A mechanical earth model (MEM) is constructed to obtain elastic properties and stress profile as an input for fracture geometry simulation as a preliminary tool for height growth prediction. The MEM is generated using triple combo and sonic logs and validated with wellbore stability analysis. A pre-treatment mini-frac was performed and analyzed before the main fracturing operation to calibrate and update the MEM stress profile. For final validation, the profiles of MEM, MEM optimized fracture simulation and temperature log results are compared to evaluate the fracture height growth issue. Last, fit-for-purpose strategies are applied to optimize the fracture geometry result and maximize oil production.

Previously, hydraulic fracturing with high proppant volume has been used to create long fracture half-length providing large reservoir contact and thus improved productivity. Unfortunately, production after fracturing in some wells shows no significant change and occasionally yields high water cut. Currently, detailed pre-fracturing evaluation is applied. Comparison plot results show fracture growth consistency between the MEM-optimized hydraulic fracturing simulation with temperature log profiles, validating the suspicion of fracture height growth to and through the upper and lower barriers of the fracturing target.

Two design changes were then proposed to control fracture height growth: Applying lower-viscosity fracturing fluid by decreasing gel loading or changing to viscoelastic surfactant fluid; and applying an artificial barrier technique. These changes are designed to reduce fracture height growth and increase effective fracture half-length in the pay zone.

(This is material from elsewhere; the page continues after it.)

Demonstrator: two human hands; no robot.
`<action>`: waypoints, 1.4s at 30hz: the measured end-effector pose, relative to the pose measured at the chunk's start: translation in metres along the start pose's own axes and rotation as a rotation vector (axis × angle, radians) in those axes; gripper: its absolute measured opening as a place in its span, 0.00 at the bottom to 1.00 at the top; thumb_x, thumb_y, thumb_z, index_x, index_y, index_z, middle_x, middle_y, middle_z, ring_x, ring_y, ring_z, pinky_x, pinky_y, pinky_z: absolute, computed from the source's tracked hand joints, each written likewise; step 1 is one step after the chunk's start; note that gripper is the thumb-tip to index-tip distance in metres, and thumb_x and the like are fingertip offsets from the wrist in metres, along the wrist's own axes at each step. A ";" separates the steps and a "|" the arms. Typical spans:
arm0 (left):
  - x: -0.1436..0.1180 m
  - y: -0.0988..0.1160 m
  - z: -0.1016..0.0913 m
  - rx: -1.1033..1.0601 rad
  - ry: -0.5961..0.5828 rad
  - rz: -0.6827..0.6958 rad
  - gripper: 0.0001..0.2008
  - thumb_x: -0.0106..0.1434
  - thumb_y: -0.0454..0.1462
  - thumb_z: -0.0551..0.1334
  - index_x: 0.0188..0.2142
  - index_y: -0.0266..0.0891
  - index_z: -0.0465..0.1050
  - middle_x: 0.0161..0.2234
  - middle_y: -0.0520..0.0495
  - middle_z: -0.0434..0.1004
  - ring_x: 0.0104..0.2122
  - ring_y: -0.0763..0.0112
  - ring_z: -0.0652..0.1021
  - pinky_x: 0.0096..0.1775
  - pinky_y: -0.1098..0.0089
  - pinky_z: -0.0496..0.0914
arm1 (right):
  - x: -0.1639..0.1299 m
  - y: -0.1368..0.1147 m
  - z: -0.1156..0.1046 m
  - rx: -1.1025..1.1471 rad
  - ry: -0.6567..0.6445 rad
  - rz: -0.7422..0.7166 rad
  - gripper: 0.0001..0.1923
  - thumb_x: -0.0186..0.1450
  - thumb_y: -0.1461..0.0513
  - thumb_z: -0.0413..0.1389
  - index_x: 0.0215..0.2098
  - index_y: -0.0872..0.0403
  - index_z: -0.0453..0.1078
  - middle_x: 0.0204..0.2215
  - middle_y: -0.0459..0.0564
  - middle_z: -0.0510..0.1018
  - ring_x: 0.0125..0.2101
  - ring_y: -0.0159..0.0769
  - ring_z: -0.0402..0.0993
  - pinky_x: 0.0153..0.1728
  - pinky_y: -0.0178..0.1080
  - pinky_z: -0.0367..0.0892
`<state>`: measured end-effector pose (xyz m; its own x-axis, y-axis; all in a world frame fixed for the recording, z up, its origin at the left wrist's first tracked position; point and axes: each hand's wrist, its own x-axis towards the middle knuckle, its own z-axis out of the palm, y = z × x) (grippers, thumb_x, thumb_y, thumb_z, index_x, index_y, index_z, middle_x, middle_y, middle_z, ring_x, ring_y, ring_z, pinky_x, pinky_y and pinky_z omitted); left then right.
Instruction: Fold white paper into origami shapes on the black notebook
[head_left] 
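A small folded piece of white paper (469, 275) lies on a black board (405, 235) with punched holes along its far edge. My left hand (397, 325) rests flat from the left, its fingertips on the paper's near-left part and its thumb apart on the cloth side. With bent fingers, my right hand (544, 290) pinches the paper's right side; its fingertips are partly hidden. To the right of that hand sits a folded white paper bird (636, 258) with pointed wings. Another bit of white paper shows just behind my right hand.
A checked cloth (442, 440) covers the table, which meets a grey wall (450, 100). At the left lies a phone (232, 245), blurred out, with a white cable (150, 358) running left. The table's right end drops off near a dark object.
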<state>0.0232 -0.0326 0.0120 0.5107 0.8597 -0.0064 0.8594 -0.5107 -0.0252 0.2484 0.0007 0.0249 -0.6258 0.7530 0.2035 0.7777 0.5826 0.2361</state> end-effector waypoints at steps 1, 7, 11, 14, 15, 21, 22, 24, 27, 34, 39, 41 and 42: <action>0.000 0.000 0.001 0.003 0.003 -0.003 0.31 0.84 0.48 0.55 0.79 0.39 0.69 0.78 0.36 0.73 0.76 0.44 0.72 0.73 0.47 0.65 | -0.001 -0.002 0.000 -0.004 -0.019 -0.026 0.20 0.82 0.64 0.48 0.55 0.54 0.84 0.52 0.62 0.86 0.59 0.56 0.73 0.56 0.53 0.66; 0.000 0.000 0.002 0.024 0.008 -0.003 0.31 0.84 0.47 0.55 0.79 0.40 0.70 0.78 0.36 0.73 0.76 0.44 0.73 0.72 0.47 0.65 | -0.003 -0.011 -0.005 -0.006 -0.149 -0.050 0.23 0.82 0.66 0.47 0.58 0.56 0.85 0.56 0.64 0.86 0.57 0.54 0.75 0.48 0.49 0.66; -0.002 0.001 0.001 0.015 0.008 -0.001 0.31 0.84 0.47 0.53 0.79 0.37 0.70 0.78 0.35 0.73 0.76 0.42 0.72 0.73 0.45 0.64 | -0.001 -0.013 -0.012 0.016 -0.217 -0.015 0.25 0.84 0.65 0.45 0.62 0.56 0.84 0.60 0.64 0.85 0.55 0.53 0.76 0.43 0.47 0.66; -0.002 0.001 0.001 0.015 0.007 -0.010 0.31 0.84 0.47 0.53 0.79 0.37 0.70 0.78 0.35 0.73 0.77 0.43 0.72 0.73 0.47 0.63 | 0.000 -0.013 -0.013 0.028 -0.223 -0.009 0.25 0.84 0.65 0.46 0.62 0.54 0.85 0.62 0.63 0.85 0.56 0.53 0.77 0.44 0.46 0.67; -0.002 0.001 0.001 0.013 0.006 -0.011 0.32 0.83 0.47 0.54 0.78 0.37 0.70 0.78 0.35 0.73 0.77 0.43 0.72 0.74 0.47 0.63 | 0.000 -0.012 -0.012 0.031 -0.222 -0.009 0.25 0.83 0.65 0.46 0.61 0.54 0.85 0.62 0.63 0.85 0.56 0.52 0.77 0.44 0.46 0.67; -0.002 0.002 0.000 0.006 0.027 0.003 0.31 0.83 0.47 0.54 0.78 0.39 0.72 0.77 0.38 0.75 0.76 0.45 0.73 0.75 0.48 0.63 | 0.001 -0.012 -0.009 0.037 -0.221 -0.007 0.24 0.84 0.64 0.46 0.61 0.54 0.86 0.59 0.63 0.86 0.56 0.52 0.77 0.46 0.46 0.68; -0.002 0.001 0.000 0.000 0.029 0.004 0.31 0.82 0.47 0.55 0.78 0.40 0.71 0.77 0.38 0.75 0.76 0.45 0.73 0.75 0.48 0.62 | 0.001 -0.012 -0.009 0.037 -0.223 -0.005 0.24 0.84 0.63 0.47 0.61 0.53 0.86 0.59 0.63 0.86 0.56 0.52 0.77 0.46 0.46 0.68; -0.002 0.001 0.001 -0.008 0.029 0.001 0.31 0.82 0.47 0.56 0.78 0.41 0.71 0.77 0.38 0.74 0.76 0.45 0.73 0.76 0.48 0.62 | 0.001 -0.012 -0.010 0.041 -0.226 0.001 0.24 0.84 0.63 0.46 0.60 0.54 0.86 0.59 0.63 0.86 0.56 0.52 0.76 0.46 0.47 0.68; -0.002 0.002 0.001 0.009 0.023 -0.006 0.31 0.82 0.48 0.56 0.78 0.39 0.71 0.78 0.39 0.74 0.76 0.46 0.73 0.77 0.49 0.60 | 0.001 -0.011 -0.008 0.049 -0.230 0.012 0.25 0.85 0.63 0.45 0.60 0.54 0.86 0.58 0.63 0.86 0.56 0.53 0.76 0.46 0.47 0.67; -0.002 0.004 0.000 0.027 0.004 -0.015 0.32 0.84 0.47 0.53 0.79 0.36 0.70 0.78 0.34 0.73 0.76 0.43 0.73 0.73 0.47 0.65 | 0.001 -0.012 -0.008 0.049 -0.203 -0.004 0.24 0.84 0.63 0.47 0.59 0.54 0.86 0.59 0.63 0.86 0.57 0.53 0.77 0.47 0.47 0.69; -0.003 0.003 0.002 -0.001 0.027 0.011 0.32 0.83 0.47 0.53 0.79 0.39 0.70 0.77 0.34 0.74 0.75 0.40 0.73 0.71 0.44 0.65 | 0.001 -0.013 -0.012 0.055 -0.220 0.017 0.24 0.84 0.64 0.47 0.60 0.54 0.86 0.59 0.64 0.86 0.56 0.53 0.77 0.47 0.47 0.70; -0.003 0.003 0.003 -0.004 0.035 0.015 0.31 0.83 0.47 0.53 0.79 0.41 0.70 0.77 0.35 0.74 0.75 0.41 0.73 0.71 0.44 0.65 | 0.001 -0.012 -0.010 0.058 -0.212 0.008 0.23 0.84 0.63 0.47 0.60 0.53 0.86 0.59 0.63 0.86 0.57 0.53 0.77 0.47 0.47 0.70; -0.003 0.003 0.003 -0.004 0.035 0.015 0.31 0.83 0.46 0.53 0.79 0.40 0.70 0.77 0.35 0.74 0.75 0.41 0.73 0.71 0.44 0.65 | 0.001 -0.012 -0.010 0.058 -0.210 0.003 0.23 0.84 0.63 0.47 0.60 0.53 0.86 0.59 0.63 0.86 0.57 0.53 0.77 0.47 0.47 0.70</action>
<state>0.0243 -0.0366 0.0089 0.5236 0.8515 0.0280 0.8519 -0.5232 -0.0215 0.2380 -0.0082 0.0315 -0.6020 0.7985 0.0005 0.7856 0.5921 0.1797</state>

The result is increasing fracturing success ratio, from 40% to 70%, which contributes to arresting the production decline of the KS Field.

Integrating geomechanics analysis (in the form of MEM) into hydraulic fracturing design simulation and profile comparison, MEM-optimized hydraulic fracturing simulation and temperature logs have validated the issue of fracture height growth problems in the KS Field and justified the application of fit-for-purpose strategies to mitigate the issue.